If Carroll is a habitual truthteller, he is an accidental journalist.
As a researcher, he found himself constantly writing grant applications, writing remarks for public talks, and writing for other purposes. But he wanted to get better at it. So, he committed to writing 800 words a day for two years. That led to a blog. With health care reform as an issue in the 2008 election and early in the Obama years, Carroll began blogging about that. He became a go-to source for journalists, academics and others. In 2013, he started Healthcare Triage, a video series about health policy.
As data journalism began gaining prominence at places like Vox and fivethirtyeight.com, The Times started its own version: The Upshot. Carroll asked its editor if anyone was writing about health policy. Soon, the gig was his. This spring, with COVID dominating the landscape, Carroll took on a new role—health care opinion columnist.

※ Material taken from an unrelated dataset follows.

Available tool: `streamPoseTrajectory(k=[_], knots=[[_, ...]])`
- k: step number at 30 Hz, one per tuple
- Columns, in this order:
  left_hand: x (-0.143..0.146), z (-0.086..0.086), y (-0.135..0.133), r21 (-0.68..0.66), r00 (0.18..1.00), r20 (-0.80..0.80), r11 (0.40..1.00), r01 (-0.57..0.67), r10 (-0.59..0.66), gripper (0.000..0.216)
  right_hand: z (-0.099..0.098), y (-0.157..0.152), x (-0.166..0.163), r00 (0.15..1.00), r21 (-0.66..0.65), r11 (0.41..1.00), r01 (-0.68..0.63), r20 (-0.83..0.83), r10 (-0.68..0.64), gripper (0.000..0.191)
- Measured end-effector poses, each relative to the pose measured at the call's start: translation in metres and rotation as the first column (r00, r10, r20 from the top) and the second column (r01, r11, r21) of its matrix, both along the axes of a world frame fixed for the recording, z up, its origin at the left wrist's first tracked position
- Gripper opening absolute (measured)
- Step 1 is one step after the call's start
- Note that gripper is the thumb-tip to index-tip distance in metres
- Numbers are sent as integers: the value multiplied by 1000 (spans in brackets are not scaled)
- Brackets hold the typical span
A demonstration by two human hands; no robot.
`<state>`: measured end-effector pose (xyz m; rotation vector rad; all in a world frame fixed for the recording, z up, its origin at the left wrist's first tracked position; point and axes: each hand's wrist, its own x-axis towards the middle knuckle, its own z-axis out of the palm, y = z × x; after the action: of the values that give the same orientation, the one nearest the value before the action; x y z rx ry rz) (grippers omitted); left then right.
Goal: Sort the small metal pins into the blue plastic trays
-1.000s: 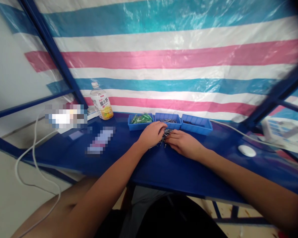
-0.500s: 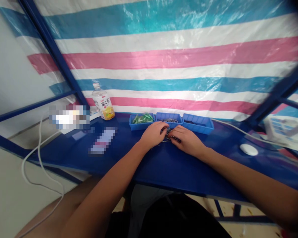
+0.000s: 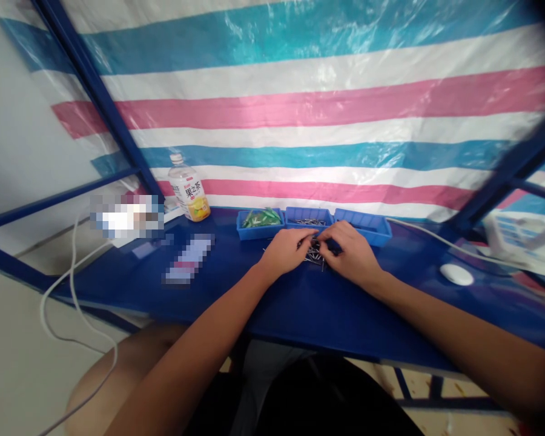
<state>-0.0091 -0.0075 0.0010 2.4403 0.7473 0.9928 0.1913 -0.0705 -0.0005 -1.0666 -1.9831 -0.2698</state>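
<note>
A small pile of thin metal pins [image 3: 314, 254], perhaps nails or rivets, lies on the blue table between my hands. My left hand [image 3: 286, 249] is at the pile's left side, thumb and fingers pinched together. From the right, my right hand [image 3: 350, 253] curls over the pile, its thumb and index finger also closed. The fingertips of both hands nearly meet above the pins, and what they hold is too small to make out. Just behind my hands is a blue bin [image 3: 290, 213] with more metal pins in it.
A blue bin [image 3: 244, 234] of green pieces stands left of the pin bin; another blue bin [image 3: 381, 235] with dark contents stands right. A drink bottle [image 3: 189, 189] is at the back left, a white mouse [image 3: 456, 274] at the right. A white cable [image 3: 436, 243] crosses the back right.
My fingertips have come together above the pile, and my right hand has lifted and turned slightly. More of the pins on the table now show.
</note>
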Motion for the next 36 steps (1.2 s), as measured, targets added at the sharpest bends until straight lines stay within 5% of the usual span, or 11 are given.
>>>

Carroll sees that role in COVID-19 commentary as someone who can shoot straight in a landscape clouded by politics and hyperbole. “I’m trying to bring some rationality, some data and evidence and some realism to this. It gets a little bit off to one side or the other. It gets partisan or it gets political,” he said.
While there is concern about the winter ahead—with a health superstorm caused by COVID and flu—Carroll doesn’t venture a prediction for what’s to come. But he comes back to a regular theme of his: tradeoff.
The NBA found a way to have a basketball season, but its athletes had to give up their freedom of movement—instead, living in a bubble. College students can come to campus to learn, but they can’t cluster together in mass gatherings, without masks, in indoor settings. Carroll sees such tradeoffs continuing.
“We have to give some things up, but we get something in return. And if we want stuff, then we have to talk about what we have to give up,” he said. “It’s just sort of understanding the competing demands and the risks and benefits of all the things we do.”